This analysis will help us get a better insight of what might be causing our senior citizens to churn

In [None]:
train.groupby(["senior_citizen"])[["churn_encoded","monthly_charges","tenure","total_charges"]].mean()

**Takeaways**:

Senior Citizens make up approximately 17% percent of our customer base and of those approximately 41% are churning. They also have higher mean on monthly charges compared to non-seniors (roughly $17 more)

They are not our target market but we may want to consider offering some incentives to keep them from churning like a discount on monthly charges based on their tenure

In [None]:
#take a look at correlations
explore.corr_heatmap(train)

**Takeaways**
- mean for tenure is roughly 2 and a half years
- our max tenure is sitting at 6 years
- contract type seems to be our best indicator of whether a customer will churn or not

## Tenure vs Rate of Churn

Here we are plotting the rate of churn on a line chart where x is the tenure and y is the rate of churn (customers churned/total customers).

What is our churn rate?

In [None]:
churn = (train.churn == "Yes").sum()
not_churn = (train.churn == "No").sum()
all_customers = len(train)
churn_rate = ((churn/all_customers) * 100).round(2)

print(f"Our current churn rate is approximately {churn_rate}%")

In [None]:
#function to plot rate of churn and tenure in months
ax = explore.lineplot_rate_of_churn_to_tenure_months(train)

In [None]:
train.tenure.value_counts(ascending=False)

In [None]:
#function to plot rate of churn and tenure in years
explore.lineplot_rate_of_churn_to_tenure_years(train)

In [None]:
train.tenure_years.value_counts(ascending=False)

**Takeaways for tenure vs rate of churn:**

We see most customers are churning at lower tenures with a spike right around 49 months. Overall there is a downward trend as tenure increases. However this may also be because most of our customers tenures are below 1 year

**Categorical exploration to find the DRIVERS**

Here we are looking to see if we can find the driving forces behind what is causing customers to churn

In [None]:
ctab = pd.crosstab(train.churn, train.contract_type)
ctab

Below is a visualization of Churn Rates within each Contract Type

In [None]:
explore.stacked_barplot_for_churn_rates_by_contract(train)

In [None]:
explore.isolated_tenure_distros(train)

In [None]:
explore.tenure_distros_overlayed(train)

**Quick Takeaway**

- Far more customers who are on month to month contracts and they also have the highest churn rate which is sitting at approximately 43%, this is much higher than one year(approx. 12%) and two year(approx. 3%)
- Month to Month contracts are right skewed, Two Year Contracts are left skewed and one year contracts by comparison are normally distributed

**New Question:**

Why are customers choosing the Month to Month option? Are monthly rates lower?

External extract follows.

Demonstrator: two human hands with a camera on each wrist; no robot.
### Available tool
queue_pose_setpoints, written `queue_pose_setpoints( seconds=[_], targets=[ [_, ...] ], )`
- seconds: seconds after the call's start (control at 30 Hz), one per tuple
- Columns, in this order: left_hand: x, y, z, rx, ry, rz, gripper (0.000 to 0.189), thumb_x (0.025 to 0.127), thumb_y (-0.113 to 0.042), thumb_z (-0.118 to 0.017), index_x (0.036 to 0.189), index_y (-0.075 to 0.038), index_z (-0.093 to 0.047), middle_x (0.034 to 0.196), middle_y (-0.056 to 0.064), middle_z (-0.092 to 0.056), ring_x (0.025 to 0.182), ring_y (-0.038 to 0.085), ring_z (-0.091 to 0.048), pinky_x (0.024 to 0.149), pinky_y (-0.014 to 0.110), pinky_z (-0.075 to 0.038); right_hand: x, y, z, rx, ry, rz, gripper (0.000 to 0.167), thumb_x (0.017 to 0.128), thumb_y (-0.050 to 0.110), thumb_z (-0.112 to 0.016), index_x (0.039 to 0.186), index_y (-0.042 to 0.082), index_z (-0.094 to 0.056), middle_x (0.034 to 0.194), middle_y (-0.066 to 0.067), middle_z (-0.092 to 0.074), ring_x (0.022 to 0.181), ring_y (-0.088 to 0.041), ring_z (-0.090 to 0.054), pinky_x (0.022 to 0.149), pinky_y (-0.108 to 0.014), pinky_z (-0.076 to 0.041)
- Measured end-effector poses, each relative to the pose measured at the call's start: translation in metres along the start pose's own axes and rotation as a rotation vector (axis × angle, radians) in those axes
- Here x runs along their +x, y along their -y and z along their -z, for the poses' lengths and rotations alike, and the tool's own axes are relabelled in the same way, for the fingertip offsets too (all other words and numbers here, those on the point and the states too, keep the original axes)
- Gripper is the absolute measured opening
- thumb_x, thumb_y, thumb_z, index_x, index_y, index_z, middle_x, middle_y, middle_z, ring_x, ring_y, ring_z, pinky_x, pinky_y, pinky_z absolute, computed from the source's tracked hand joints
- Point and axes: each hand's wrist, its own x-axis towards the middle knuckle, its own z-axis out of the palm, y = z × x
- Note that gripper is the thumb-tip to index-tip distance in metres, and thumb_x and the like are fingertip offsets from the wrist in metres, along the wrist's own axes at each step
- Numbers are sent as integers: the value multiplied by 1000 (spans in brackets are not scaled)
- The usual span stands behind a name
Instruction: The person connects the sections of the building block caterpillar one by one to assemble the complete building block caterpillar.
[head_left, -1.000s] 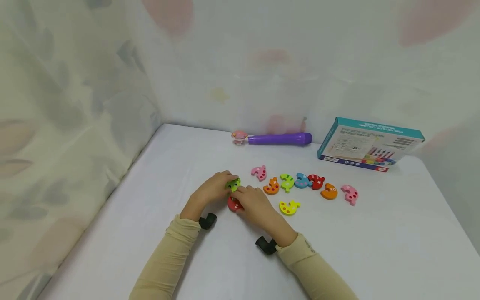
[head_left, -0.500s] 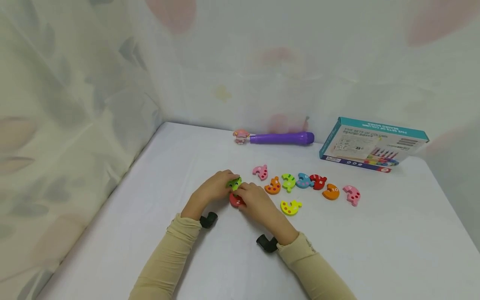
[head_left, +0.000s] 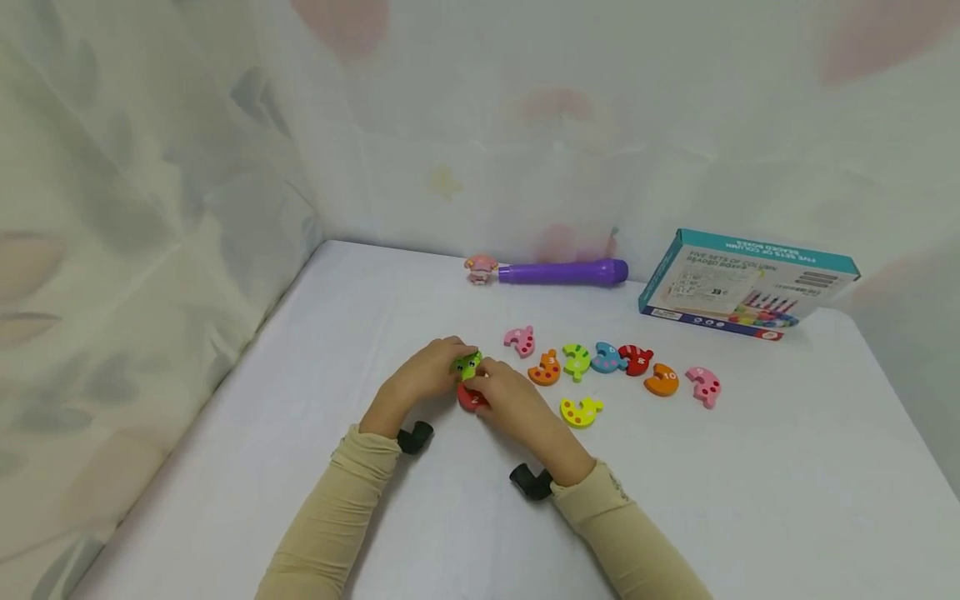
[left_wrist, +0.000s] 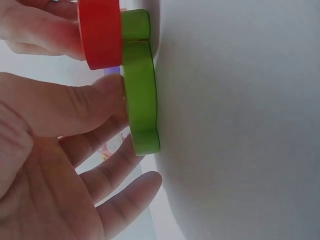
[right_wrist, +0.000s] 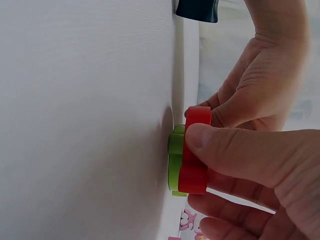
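Note:
My left hand (head_left: 429,372) holds a green wooden puzzle piece (head_left: 468,365) with a face, thumb on its near side and fingers behind. In the left wrist view this green piece (left_wrist: 141,97) stands at the white tabletop. My right hand (head_left: 517,406) pinches a red curved puzzle piece (head_left: 471,398) marked 2. The right wrist view shows the thumb on the edge of the red piece (right_wrist: 194,172), with fingers on the far side. The red piece is raised off the table and overlaps the green one. Whether they interlock, I cannot tell.
Several curved numbered pieces lie to the right, among them a yellow one (head_left: 580,412), an orange 3 (head_left: 545,367) and a pink one (head_left: 704,386). A purple toy microphone (head_left: 562,272) and a box (head_left: 746,285) stand at the back.
The red piece in my right hand has shifted slightly away from me, closer to the green piece. My left hand has stayed in place around the green piece.

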Motion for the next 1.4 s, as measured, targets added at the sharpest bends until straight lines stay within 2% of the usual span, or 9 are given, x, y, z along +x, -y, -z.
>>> queue_pose_setpoints(
  seconds=[0.3,0.47,0.6,0.8,1.0,1.1,1.27,1.4],
  targets=[
    [2,2,-1,3,2,-7,47,83,3,-56,129,-4,-53,121,11,-55,112,25,-50,98,38,-40,3,1,0,-16,9,9,33,80,16,-72,112,11,-68,106,-5,-54,90,-17,-52,79,-28,-48],
    [2,2,0,1,11,9,47,84,3,-58,130,-6,-53,124,11,-53,114,25,-49,99,38,-39,2,0,1,-6,20,-19,33,79,20,-73,111,12,-68,104,-5,-54,87,-16,-52,77,-27,-48],
    [2,1,0,-6,13,28,48,84,1,-58,131,-7,-52,125,10,-53,115,25,-48,100,38,-39,1,-1,1,2,20,-30,33,79,18,-73,111,11,-68,105,-5,-53,87,-16,-52,76,-26,-48],
    [2,1,0,7,7,7,48,84,2,-57,130,-5,-52,124,11,-53,114,27,-48,99,39,-39,-1,-1,-1,17,5,-58,29,80,12,-71,108,13,-69,107,-7,-52,86,-16,-52,70,-26,-48],
    [2,0,0,9,12,18,47,84,1,-59,130,-5,-53,126,12,-52,116,27,-48,100,39,-38,-2,3,-7,9,0,-99,37,78,23,-74,114,15,-66,101,-7,-53,84,-17,-53,71,-28,-49],
    [2,-1,0,15,9,16,46,84,1,-58,130,-5,-53,125,12,-53,116,27,-48,100,39,-38,-3,5,-9,0,-26,-143,43,77,27,-75,114,11,-61,99,-6,-55,83,-17,-53,71,-29,-50],
    [3,0,1,25,9,1,46,84,2,-57,129,-5,-53,123,12,-54,113,25,-50,97,37,-40,-4,6,-13,131,-69,-247,39,78,19,-74,108,4,-55,96,-7,-57,80,-17,-54,73,-31,-50],
    [3,1,0,29,11,-4,46,83,2,-57,129,-4,-53,122,12,-54,112,25,-51,97,37,-41,-4,7,-14,215,-84,-295,34,79,15,-72,106,3,-57,95,-6,-59,81,-17,-54,76,-31,-49]
  ],
)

**Explore monthly charges**

In [None]:
df = explore.stats_for_contract_types(train)
df

In [None]:
explore.monthly_charges_distros(train)

**Takeaways:**
- Customers with 2 year contracts are least likely to churn and month-to-month contracts most likely to churn.
- We should consider running some sort of incentive to convert monthly customers that we feel are potential customers to churn.
- Surprisingly there is not a clear difference between monthly charges and contract types

## Churn Rates at 12 months
Here we will compare each contract type at the 12 month marker

In [None]:
df_tenure_at_one_year = train[train.tenure == 12]
explore.plot_categorical_with_churn_rates(df_tenure_at_one_year, "contract_type")

In [None]:
explore.churn_percentages_at_12_months(train)

**Question:**

If we looked at churn rate for month-to-month customers after the 12th month and that of 1-year contract customers after the 12th month, are those rates comparable?

**Answer:**

- Overall customers on the month to month contract have a slightly higher churn rate. 
- The difference between the monthly contract and one year contracts is roughly 8%. 
- When we look into the churn rates within each subgroup we see:
    - roughly 45% of month-to-month customers are churning
    - roughly 25% of one-year contract are churning.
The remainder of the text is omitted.